Le silence assourdit mon ouïe. La fumée grisâtre qui virevolte autour de moi s'insère dans mes poumons. Je suffoque. Mes larmes roulent sur mes joues, inépuisables. Chancelante, je titube sur plusieurs mètres, avant de m'effondrer à nouveau sur le sol. Le souvenir des derniers évènements émerge de nouveau à la surface de mon esprit tourmenté, et un voile d'eau et de sel me brouille la vue.
- Emma ! Emma, ou es-tu ?!
- Vas-t-en Emma, vas-t-en ! Je t'en prie, écoute moi, mon amour, ne reste pas ici !
Des hurlements déchirent la nuit. Un froid qui me transperce la peau. Et cette odeur métallique qui assaille mon odorat, promesse certaine. Des éclats de lumière illuminent les ténèbres à quelques pas de moi. J'entends des gens implorer la pitié de leurs assaillants. Il n'y a pas de pitié. Pas d'humanité.
Je la vois. Mais c'est trop tard, je le sais au fond de moi dès l'instant ou je reconnais la personne qui lui fait face. Pourtant je m'obstine. Je cours, hurle son prénom. Trop tard. Allongée sur le flanc, elle a fermé les yeux.
- Catherine, ouvre les yeux, je t'en supplie ! Ne me laisse pas, tu as promis, tu t'en souviens ? Tu as promis …
La colère remplace bientôt les larmes. Une colère dévastatrice, chargée de haine et de violence. Je veux faire mal au salaud qui m'a pris ma meilleure amie.
Un oiseau se met à chanter. Les premières lueurs de l'aube apparaissent à l'horizon, leur teint rosâtre s'étale sur le triste paysage qui m'entoure. Mon cœur qui bat inlassablement dans ma poitrine est pour moi l'unique preuve que je suis en vie. Je me relève une nouvelle fois. La douleur dans ma jambe blessée m'arrache un gémissement. Je suis couverte de sang, dont une partie ne m'appartient pas. Une odeur douceâtre, écœurante flotte dans l'air. J'ai la nausée, je sens que je suis à deux doigts de m'évanouir de nouveau.
Mon combat est perdu d'avance. Cette évidence a envahi mes pensées a l'instant même où je me suis lancée à la poursuite de l'assassin de Catherine. Pourtant je m'en fiche. Je n'ai plus peur de mourir, plus peur de partir.
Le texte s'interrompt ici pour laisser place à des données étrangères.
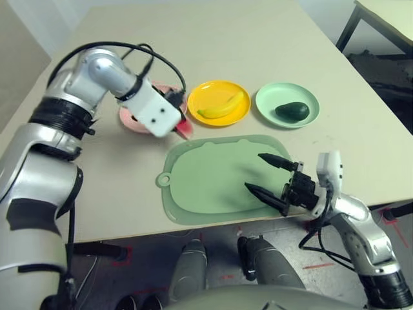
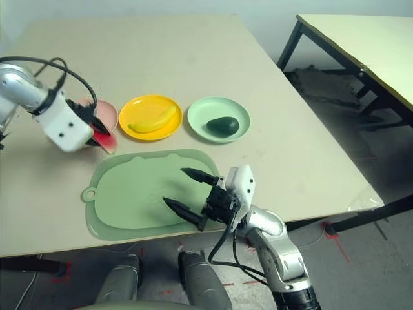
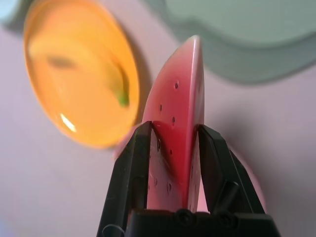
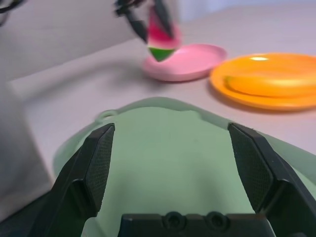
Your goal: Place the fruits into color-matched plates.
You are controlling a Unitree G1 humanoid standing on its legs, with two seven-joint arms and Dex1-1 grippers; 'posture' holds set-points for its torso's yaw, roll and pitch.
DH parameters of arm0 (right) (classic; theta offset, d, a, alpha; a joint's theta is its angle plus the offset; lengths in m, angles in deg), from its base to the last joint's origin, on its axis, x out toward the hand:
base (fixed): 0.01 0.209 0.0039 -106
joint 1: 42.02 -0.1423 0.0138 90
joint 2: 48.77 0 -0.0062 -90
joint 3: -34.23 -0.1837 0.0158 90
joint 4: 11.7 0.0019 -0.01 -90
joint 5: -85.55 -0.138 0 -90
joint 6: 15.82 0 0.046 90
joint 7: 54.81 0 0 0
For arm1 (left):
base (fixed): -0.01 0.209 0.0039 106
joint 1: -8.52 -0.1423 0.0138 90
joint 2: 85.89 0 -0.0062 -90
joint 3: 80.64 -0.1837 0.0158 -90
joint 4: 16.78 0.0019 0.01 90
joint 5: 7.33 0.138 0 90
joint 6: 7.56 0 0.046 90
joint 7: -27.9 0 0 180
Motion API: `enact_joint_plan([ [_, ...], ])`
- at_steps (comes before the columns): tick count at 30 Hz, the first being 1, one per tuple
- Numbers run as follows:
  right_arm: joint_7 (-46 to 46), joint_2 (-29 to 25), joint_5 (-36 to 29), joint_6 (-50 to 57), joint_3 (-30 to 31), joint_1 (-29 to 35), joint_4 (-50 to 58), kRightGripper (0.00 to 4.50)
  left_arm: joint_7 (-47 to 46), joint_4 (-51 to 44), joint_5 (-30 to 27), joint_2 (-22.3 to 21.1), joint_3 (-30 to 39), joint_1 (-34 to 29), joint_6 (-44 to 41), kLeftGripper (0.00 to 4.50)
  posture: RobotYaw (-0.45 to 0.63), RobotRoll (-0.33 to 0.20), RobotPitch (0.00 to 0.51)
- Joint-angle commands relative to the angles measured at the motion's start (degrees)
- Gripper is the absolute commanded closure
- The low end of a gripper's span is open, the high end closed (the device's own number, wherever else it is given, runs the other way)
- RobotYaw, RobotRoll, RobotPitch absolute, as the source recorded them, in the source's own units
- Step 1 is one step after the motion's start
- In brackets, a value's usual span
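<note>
Left claw [image 3: 173, 148] is clenched on the red watermelon wedge [image 3: 175, 128], which is pinched between both black fingers [image 3: 126, 177] and held in the air just above the near edge of the pink plate [image 4: 190, 61], green rind downward. Right claw [image 1: 268, 174] is released, its fingers spread wide and empty, and is held low over the near right corner of the pale green mat [image 1: 206, 177]. Beyond the mat, three plates are set in a row on the bench [image 1: 213, 45]: the pink plate to the left, the yellow plate [image 1: 206, 93] in the middle with the banana [image 1: 224, 106] laid in it, and the mint green plate [image 1: 271, 97] to the right with the avocado [image 1: 292, 111] resting in it.
</note>
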Motion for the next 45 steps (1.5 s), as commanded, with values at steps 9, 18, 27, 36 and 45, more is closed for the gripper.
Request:
enact_joint_plan([
  [9,-8.26,1.99,0.18,2.33,0.66,3.53,6.26,0.0,-24.53,16.02,18.65,3.38,-2.12,1.64,-0.31,3.04,-0.08,0.0,0.144],
  [18,-4.94,0.47,-0.35,-1.06,0.33,7.18,6.38,0.0,-39.71,19.51,29.71,6.84,-7.01,0.73,-4.8,3.04,-0.09,0.0,0.145],
  [27,-2.24,-0.53,-0.56,-3.63,0.55,9.08,5.17,0.0,-41.56,20.76,30.02,7.5,-5.22,-1.58,-7.65,3.04,-0.07,0.0,0.151],
  [36,-3.85,-0.92,-2.4,0.49,0.92,5.42,6.57,0.0,-41.66,20.61,29.87,8.16,-3.99,-1.07,-8.3,1.03,-0.07,0.0,0.159],
  [45,-7.2,-1.34,-4.53,5.38,-0.34,1.63,8.56,0.0,-42.45,20.17,30.3,7.55,-3.83,0.7,-7.09,0.02,-0.06,0.0,0.156],
])
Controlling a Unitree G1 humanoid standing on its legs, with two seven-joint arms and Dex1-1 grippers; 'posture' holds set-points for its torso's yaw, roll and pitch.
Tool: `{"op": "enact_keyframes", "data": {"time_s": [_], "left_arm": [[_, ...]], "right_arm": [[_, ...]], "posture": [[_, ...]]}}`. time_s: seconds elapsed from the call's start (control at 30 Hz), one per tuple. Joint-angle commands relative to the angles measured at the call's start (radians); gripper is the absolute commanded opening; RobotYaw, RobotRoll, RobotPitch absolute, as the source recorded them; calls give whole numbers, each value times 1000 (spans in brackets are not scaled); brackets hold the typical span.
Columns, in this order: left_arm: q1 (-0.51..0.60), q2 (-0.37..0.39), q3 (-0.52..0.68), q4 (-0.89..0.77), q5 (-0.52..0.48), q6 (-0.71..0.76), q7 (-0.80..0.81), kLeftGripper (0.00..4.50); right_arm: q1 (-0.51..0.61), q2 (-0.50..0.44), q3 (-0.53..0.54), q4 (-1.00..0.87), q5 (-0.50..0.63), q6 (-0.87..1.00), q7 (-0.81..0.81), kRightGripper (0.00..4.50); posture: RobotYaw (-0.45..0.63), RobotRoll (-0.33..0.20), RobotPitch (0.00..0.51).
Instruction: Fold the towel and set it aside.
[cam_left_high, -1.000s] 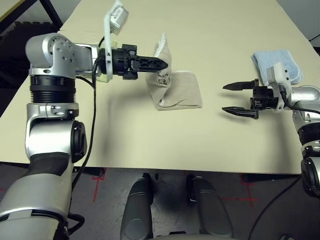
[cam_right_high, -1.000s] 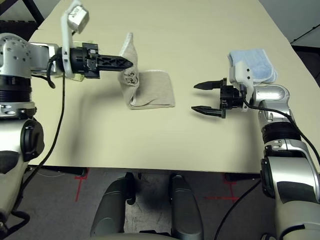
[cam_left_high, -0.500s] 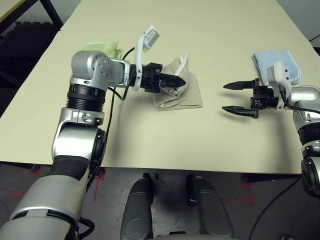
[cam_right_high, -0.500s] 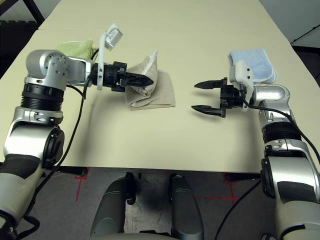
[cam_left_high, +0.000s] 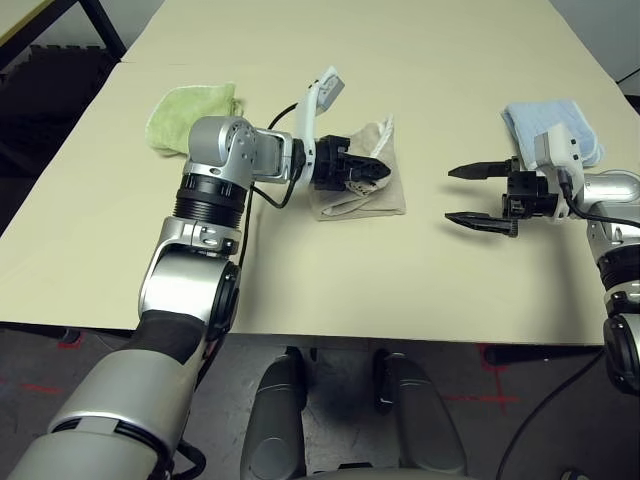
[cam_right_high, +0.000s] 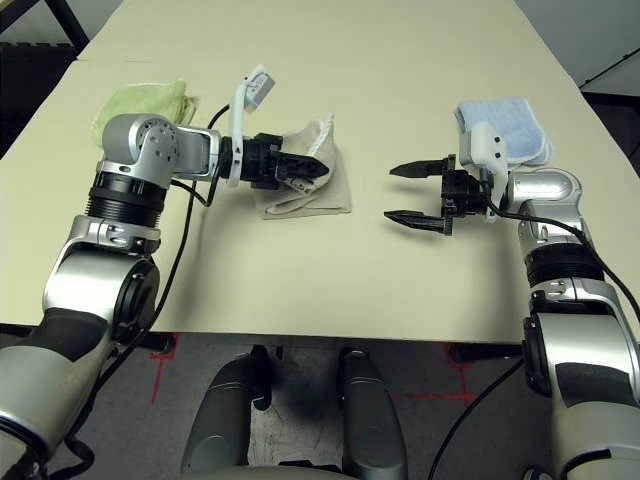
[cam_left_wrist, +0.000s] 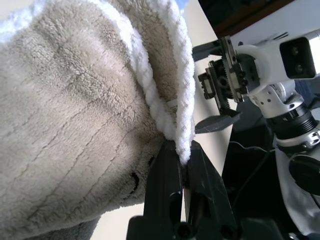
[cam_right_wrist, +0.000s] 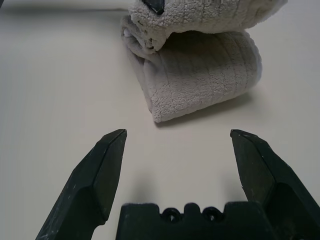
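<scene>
The beige towel (cam_left_high: 372, 196) lies part folded at the table's middle, its lower layers flat. My left gripper (cam_left_high: 378, 172) is shut on the towel's white piped edge (cam_left_wrist: 181, 90) and holds that upper flap low over the folded part, a dark printed mark showing by the fingers. My right gripper (cam_left_high: 472, 196) hovers open to the right of the towel, apart from it, its fingertips (cam_right_wrist: 116, 139) pointing at the towel's (cam_right_wrist: 200, 65) rolled side with nothing between them.
A folded lime-green cloth (cam_left_high: 190, 112) lies at the back left, behind my left arm. A folded light-blue cloth (cam_left_high: 552, 126) lies at the back right, just behind my right wrist. Bare table (cam_left_high: 330, 280) spreads in front of the towel.
My left gripper has swung right and down, carrying the raised towel edge over the folded part. The green cloth has come into sight behind the arm. The right arm has stayed still.
</scene>
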Motion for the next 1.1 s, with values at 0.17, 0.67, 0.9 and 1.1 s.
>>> {"op": "enact_keyframes", "data": {"time_s": [0.17,0.67,0.9,1.1], "left_arm": [[18,-6,-55,-37,1,20,-17,34],[12,84,-80,-153,-12,6,-54,4454],[112,270,-55,-350,13,-169,-115,4454],[328,352,42,-461,21,-511,-207,4454]], "right_arm": [[3,-12,6,5,-10,-9,-1,4500],[-2,-17,-1,7,-4,-4,-2,4500],[-27,11,-34,-6,46,57,-38,4500],[-34,50,-57,-68,104,149,-59,4500]], "posture": [[-49,0,185],[-45,0,187],[-44,0,187],[-37,0,191]]}}
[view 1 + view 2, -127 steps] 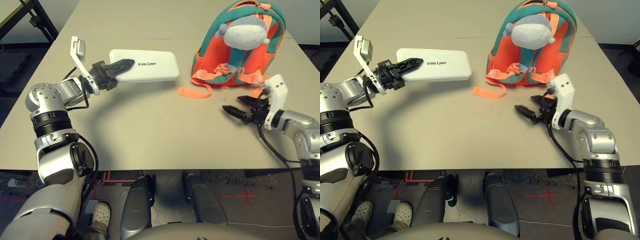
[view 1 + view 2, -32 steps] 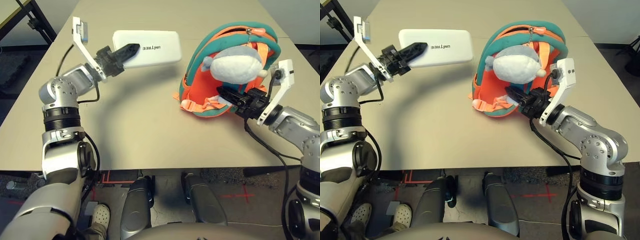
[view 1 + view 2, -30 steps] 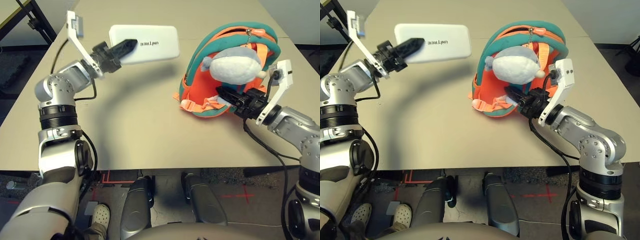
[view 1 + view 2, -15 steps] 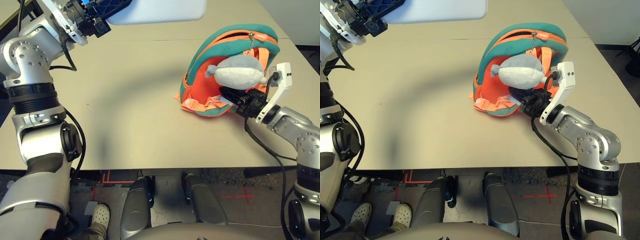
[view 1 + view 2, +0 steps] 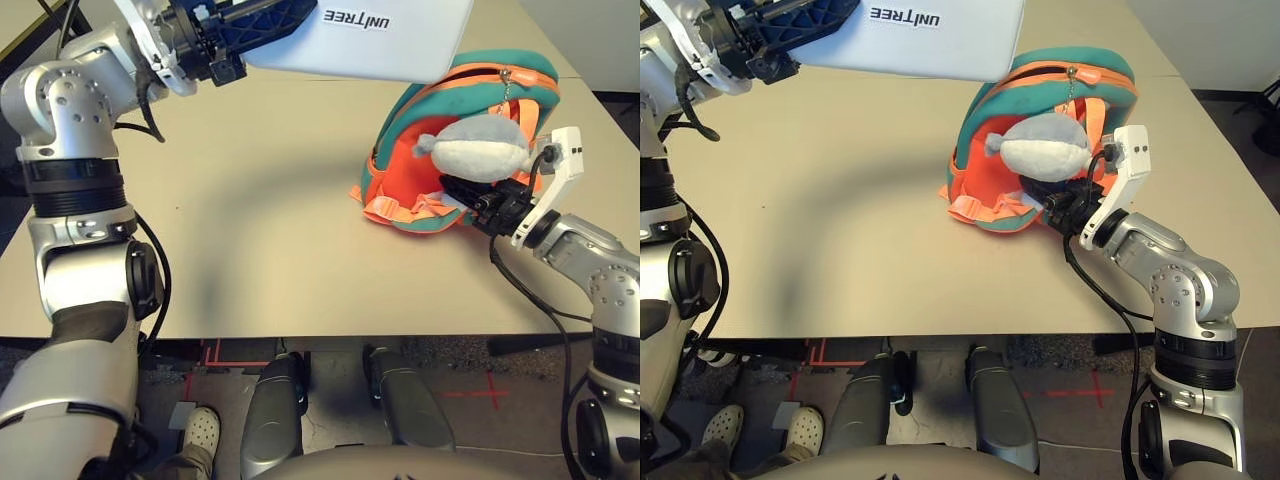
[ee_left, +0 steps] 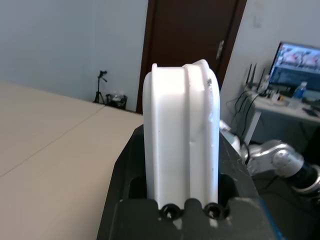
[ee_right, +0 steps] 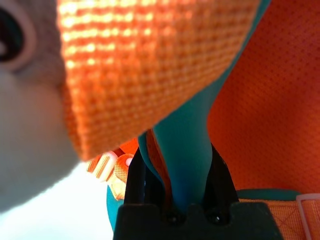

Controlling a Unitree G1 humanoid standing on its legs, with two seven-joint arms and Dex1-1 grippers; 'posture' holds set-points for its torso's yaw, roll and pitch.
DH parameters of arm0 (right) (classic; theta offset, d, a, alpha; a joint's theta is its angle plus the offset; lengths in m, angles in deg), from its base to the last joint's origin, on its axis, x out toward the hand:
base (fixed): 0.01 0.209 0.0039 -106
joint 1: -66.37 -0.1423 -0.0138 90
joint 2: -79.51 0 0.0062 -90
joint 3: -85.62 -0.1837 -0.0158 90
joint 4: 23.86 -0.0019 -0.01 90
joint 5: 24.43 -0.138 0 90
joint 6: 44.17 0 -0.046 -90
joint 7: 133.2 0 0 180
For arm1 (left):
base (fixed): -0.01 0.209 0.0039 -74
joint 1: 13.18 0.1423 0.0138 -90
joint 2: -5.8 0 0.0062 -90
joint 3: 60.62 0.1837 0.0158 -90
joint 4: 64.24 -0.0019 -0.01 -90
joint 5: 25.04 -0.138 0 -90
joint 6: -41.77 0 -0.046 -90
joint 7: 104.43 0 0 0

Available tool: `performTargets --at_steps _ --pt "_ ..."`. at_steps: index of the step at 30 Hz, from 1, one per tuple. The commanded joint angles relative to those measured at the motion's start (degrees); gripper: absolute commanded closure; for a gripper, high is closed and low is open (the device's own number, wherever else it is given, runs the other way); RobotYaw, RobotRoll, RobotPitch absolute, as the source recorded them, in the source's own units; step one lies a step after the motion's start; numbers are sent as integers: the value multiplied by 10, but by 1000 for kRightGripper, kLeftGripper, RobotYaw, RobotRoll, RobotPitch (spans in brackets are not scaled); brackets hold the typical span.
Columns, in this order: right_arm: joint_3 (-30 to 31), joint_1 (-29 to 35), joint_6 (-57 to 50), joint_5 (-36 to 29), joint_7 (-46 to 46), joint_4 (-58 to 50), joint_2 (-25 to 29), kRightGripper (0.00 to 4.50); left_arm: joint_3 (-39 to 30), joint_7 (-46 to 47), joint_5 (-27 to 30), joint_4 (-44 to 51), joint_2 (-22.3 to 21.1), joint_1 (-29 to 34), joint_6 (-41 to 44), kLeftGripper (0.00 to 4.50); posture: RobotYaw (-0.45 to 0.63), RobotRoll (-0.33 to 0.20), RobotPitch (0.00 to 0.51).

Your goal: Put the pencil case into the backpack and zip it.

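Observation:
The white pencil case (image 5: 385, 40) hangs in the air, dark lettering facing up, with my left gripper (image 5: 268, 20) shut on its left end. Its right end reaches over the top of the orange and teal backpack (image 5: 400, 185). In the left wrist view the pencil case (image 6: 182, 125) stands edge-on between the black fingers (image 6: 125, 170). The backpack leans on the table, and its orange-zipped mouth (image 5: 470, 80) gapes up and to the left. A grey plush toy (image 5: 480, 155) hangs on its front. My right gripper (image 5: 472, 197) is shut on the backpack's teal fabric (image 7: 187, 145) just under the toy.
The beige table (image 5: 260, 230) has bare room to the left and in front of the backpack. Its front edge (image 5: 300, 335) is close to me. A black metal frame (image 5: 60, 25) stands off the table's far left corner.
My left arm has lifted the pencil case off the table and swung it right, up over the backpack's mouth. The right gripper has kept its hold on the backpack.

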Motion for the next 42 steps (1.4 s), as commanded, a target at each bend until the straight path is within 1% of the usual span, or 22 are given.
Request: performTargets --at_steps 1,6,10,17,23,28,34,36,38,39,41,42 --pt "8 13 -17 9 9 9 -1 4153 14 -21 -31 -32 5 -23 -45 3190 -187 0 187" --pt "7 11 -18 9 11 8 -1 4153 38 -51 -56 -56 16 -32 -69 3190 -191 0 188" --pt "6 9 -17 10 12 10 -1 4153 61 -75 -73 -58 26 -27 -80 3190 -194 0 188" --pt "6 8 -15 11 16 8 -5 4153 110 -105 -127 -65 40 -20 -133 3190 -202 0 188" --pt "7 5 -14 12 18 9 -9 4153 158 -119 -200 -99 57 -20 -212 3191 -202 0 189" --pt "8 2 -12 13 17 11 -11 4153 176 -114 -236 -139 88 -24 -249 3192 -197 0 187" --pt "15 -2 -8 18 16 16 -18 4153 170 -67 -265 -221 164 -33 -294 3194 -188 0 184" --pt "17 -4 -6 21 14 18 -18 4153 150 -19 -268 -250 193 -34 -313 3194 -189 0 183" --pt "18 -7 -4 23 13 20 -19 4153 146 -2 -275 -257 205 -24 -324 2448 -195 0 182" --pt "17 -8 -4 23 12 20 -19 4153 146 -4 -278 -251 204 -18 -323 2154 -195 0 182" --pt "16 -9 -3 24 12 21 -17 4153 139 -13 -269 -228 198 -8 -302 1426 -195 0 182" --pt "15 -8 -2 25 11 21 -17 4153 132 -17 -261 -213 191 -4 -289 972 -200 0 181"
Je vois dans les yeux de mon assaillant qu'il sait pertinemment que la victoire lui appartiendra. Néanmoins mon manque total d'instinct de survie insuffle dans ses yeux une lueur de respect. Il ne rit pas, ne se moque pas. Il se bat en silence et je commence à faiblir.
- Emma !
Mon cœur se serre. Non … Je l'entends hurler mon prénom une nouvelle fois. Il court vers moi. De toute façon je vais mourir non ? Il est hors de question que je l'emporte avec moi. Pas lui. Mon inattention n'est pas sans conséquence. Douleur. Un flot de sang jaillit de ma jambe. Tant pis. Je fais volte-face.
- Je t'aime.
Ce n'est qu'un murmure. Je ne suis même pas sure qu'il l'ait entendu. Néanmoins ses yeux horrifiés m'apprennent qu'il a parfaitement saisi mes intentions. Trop tard. Je pointe ma baguette vers lui et l'écarte de moi. J'ai juste le temps de le voir retomber au sol 10 mètres plus loin avant qu'un jet de lumière heurte mon dos. Noir.
Un pied. Puis l'autre. Chaque pas nécessite un effort surhumain. Je veux abandonner. Pourtant je continue à marcher. Mécaniquement. Un pied. Puis l'autre. Enjamber les corps. Ne regarde pas leur visage. Ne regarde surtout pas. Je relève le visage, le tourne vers le ciel. Il a la teinte orangée du soleil levant, spectacle magnifique qui s'offre à mes yeux humides. Le contraste est saisissant. Terre et ciel. Vie et mort. Catherine … D'un geste rageur, j'essuie les larmes qui mouillent mes joues. Un pied. Puis l'autre. Avancer. Avancer encore. Un ruisseau vermeil s'échappe de ma blessure ouverte, trempant mon jean déjà imprégné de terre et de suie. J'atteins finalement la limite de la zone anti-transplanage et m'effondre au sol. Les environs sont déserts, le silence oppressant. Un seul coup d'œil vers ma cuisse suffit à me faire comprendre que sans aide médical, je ne vais pas tenir longtemps. Rassemblant mes dernières forces, je transplane. Pitié que je n'atterrisse 500 mètres plus loin que prévu … J'ai juste le temps de voir quelqu'un se précipitant vers moi en hurlant des paroles incompréhensibles avant de m'évanouir. Noir. Enfin.